In our present day, it feels as if a child's play has to be regulated, orchestrated, guided. By summer camps, playgroups, "educational toys"
and playmates. If a child were to be void of those, we feel that play is incomplete. And the child is often labeled as "bored" and doesn't know what to do with oneself.
Today I see my children. they were playing around a tree, some dirt, a very very small playground that has no gimmick, but a few ways to get up and one main way to get down, the slide. Granted, they had their bikes too, but most of the time, the little metal things are on the side, parked, while they did their play, almost solely with a big oak tree God created.
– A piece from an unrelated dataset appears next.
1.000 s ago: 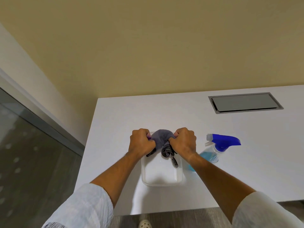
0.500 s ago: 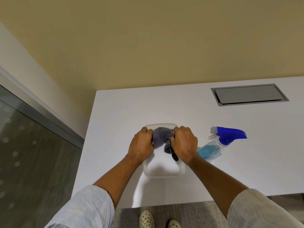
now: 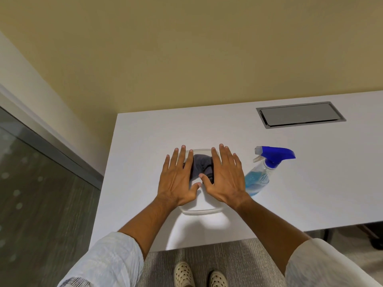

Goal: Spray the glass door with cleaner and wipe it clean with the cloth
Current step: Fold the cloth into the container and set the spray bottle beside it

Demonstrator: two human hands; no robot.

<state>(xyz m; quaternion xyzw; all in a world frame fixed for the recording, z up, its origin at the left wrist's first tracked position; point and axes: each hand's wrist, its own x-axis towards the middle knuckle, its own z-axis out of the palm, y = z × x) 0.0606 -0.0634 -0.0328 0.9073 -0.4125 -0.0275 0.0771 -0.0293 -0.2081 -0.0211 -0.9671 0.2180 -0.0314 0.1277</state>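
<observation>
A grey cloth (image 3: 200,165) lies bunched in the far end of a clear plastic tray (image 3: 202,210) on the white table (image 3: 145,154). My left hand (image 3: 178,179) and my right hand (image 3: 224,176) hover flat over the tray, fingers spread, palms down, holding nothing. They cover the tray's sides and part of the cloth. A spray bottle (image 3: 261,172) with a blue trigger head and blue liquid lies tilted on the table just right of my right hand. The glass door (image 3: 35,195) with a grey metal frame stands at the left.
A grey metal cable hatch (image 3: 299,114) is set into the table at the back right. A beige wall rises behind the table. Grey carpet and my two shoes (image 3: 199,274) show below the table's front edge.
Both hands were shut on the cloth above the tray. They lowered it into the tray, let go and opened flat over it.
</observation>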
There was no instruction guide on how to play with that Oakey, the big oak tree. There was no playgroups or "socialization means". They were merely spending time. With their family, the nature and themselves.The playground became their fort, the rocks some food they collected and Oakey the magic tree. They had to employ their communicating/negotiating skills with their siblings, their bodies for climbing and running, and the best of all, their imagination for enjoyment.
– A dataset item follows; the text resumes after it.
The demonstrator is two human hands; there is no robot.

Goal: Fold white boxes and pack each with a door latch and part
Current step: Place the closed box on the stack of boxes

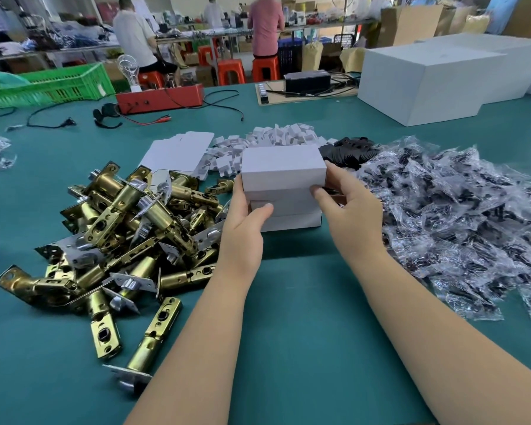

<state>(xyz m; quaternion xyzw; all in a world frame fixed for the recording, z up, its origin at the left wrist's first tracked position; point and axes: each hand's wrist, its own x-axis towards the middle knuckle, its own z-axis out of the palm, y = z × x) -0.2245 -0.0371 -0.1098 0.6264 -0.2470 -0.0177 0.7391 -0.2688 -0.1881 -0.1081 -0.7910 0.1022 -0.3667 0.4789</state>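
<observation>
Centrally on the teal-covered worktop (288, 302), a person's two bare hands steady a small white folded cardboard box (282, 167) that sits on top of other white cardboard boxes (288, 220) stacked beneath it. Gripping from the left side, the left hand (246, 207) curls round the stack, its thumb laid across the front face just below the top box. Opposite it, the right hand (347, 207) holds the box's right end, thumb pressed against the front edge and fingers wrapped behind, out of sight. Just left of the hands lies a heap of brass-coloured metal door latches with silver faceplates (120, 228), some spilling toward the near edge of the worktop. To the right spreads a broad pile of small clear plastic bags holding dark parts (457, 216), touching the right wrist's side. Behind the box are flat unfolded white box blanks (178, 153), a mound of small white cardboard inserts (276, 136) and a cluster of black flat pieces (356, 151). Farther back stand a large white rectangular carton (426, 84), a red metal tester box with trailing leads (160, 98) and a green plastic crate (49, 87). Beyond the worktop, people (135, 35) sit on orange stools at other benches.
</observation>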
I have nothing against toys (we have enough of them at home) or camps or playgroups or classes. In fact, I applaud the wonderful work our church does year after year, organizing a great summer camp for the community.
Honestly, it's much easier for me to let my children play on the computer or iPad. I can rest or do my own things. To bring them down means I have to drag me and my growing tummy along. To walk a little with them,even if I pant. To be more vigilant, for they get to explore more than the one feet radius they stayed in if they were with technology.
However, I only feel the classes, toys, technology are all supplements. If we believe that our children are in lack because they do not have these, and that their family, their home and God's earth are not enough, we might be losing out. Children who are always "occupied" have no need to imagine what to do with themselves. Those who have to be with others and not just their family cannot learn to live in simple contentment of their home and the bond of their families. "The family is enough" (from Sally Clarkson and another speaker in a conference I recently heard) was something that rang over and over in my mind this morning.
And so, I watched with great joy, as I witnessed the real play going on in my children. It brought me great satisfaction.
When it was time to go home, Ian said "I have to go say goodbye to my oak tree friend."